Desperate to retain business, state and local governments have scrapped taxes and many basic public health requirements on industry. They promote the region as one with a skilled labor pool accustomed to poverty. West Virginia is considered one of the “best places to do business” for its generous “job creation” tax incentives and lax safety oversight.
One consequence of “business friendly” policies is a high frequency of industrial accidents. More than 230 workers were killed in workplace accidents in West Virginia between 2006 and 2009, the most recent period for which the US Occupation Safety and Health Administration (OSHA) offers data. This year alone, dozens of coal miners have died on the job.

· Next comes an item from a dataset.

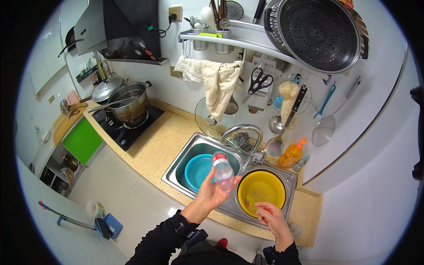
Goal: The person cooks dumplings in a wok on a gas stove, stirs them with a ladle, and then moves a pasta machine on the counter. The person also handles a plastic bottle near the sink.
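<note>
My left hand (212, 192) holds a clear plastic bottle (223, 169) with a red and white label, its open mouth turned toward me. The bottle is above the sink's edge, beside a turquoise basin (192, 170) that sits in the left bowl of a steel sink (170, 172). Over the near rim of a yellow basin (261, 188), my right hand (272, 220) has its fingers curled around a small red thing (267, 210), perhaps a cap. The yellow basin rests in the round right bowl and seems to hold water.
A chrome faucet (260, 132) arches behind the basins. An orange dish-soap bottle (291, 155) stands at the back right. Scissors (260, 81), a spatula (274, 145) and a cream cloth (220, 78) hang on the wall. A steel pot (128, 101) sits on the stove at the left.
</note>
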Motion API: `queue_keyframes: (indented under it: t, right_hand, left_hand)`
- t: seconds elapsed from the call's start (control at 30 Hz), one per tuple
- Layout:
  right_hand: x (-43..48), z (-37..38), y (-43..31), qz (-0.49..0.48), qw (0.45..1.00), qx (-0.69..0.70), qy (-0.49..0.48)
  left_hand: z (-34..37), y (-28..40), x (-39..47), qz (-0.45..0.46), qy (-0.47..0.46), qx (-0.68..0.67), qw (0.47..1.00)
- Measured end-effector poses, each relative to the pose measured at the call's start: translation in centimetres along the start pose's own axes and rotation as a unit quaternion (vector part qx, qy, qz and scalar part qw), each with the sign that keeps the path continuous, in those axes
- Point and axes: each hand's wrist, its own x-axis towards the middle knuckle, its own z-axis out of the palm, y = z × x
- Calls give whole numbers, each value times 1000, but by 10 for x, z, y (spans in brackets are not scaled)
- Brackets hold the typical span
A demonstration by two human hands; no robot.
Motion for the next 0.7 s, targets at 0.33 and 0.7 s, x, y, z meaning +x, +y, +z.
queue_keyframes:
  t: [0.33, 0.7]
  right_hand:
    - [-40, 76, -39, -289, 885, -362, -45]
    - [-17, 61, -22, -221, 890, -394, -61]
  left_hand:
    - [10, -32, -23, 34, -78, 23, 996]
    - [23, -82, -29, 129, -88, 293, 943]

After a string of industrial accidents and mine fatalities, an explosion at the Kanawha County Bayer CropScience plant that claimed the lives of two workers in 2008 prompted Democratic Governor Joe Manchin to propose nominal regulations on company disaster response. The law requires chemical and other industrial facilities to report emergency situations within 15 minutes. However, companies can only be fined up to $100,000, regardless of the scope of a disaster, and penalty amounts are left entirely to the discretion of the state’s Homeland Security office. Companies with a multitude of violations and accidents on the books are allowed to continue operations essentially without penalty.
The AL Solutions plant has been the site of multiple fires since it opened in 1991, then under Jamegy Inc. In 1995, a propane tank exploded, killing one worker and injuring another. Another fire broke out in 1997.
On July 18, 2006, a worker was killed when a similar explosion and fire ripped through the foundry of the facility. On December 21, 2006, another blaze broke out after a forklift malfunctioned, setting ablaze a tank filled with titanium. On August 2, 2009, yet another fire erupted as employees were shoveling zirconium into barrels.
In the aftermath of the December 9 accident, New Cumberland residents have called for AL Solutions to be held accountable. Articulating a widely felt resentment toward the company, Hancock County Sheriff’s Reserves Captain Terry Chipps told the Pittsburgh Post Gazette that the factory should be closed. “I’d like to see it shut down. This company has taken advantage of the area… because there was no jobs, no nothing.”
Mayor Joe Sargent, responding to the public anger, told news channel WTOV 9, “Everyone is mad at the company… In my eyes, it’s about doing a little bit of both: seeing what we can do to keep (employees) safer and keep them employed in the city limits of New Cumberland. AL Solutions has always been very generous donating funds to the city whenever we have activities through the city.”
Some residents have said they want the plant closed, and according to the news station, “they will be at the next New Cumberland council meeting demanding there be a repercussion.”